Task description:
Set down all of the data that follows word for word, without the images.

# # # # # # #

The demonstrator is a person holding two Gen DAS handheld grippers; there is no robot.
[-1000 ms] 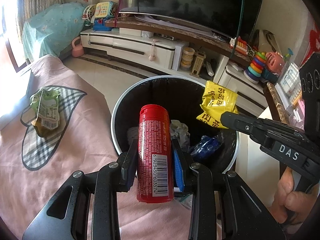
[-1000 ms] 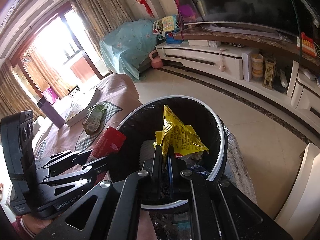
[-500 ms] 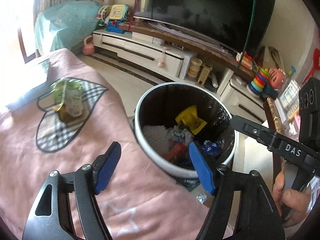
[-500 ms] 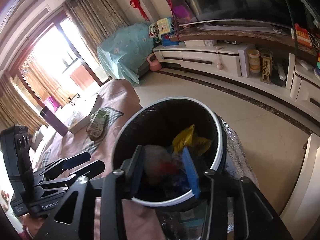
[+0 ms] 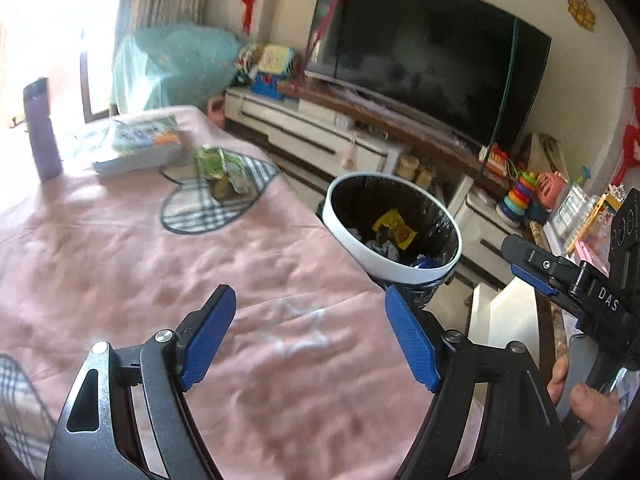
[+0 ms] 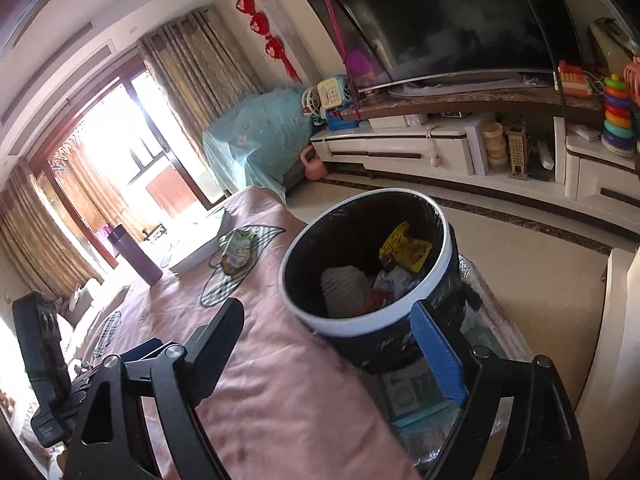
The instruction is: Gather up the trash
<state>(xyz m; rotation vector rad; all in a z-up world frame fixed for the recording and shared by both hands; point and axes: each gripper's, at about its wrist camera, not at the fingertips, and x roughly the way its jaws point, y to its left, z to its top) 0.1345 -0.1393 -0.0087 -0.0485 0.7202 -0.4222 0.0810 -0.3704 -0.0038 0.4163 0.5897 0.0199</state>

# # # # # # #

Solution to this exercise:
The demonstrator is a person holding two Gen DAS handheld grippers; there is no robot.
[-1000 ms] 
[-1000 ms] 
[-500 ms] 
[-500 ms] 
[+0 ms] 
[+0 ms] 
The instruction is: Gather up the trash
<state>(xyz m; rotation vector rad; all in a z-up world frame fixed for the recording and shared by both hands; point and axes: each gripper's, at about its wrist camera, not at the fingertips, and x roughly the way its jaws point, y to its left, z to its top) 0.1345 -0.1393 -0.0087 -0.0485 0.7202 -0.4222 0.0810 -0.3704 -0.0038 0.4163 0.5897 0.0199</state>

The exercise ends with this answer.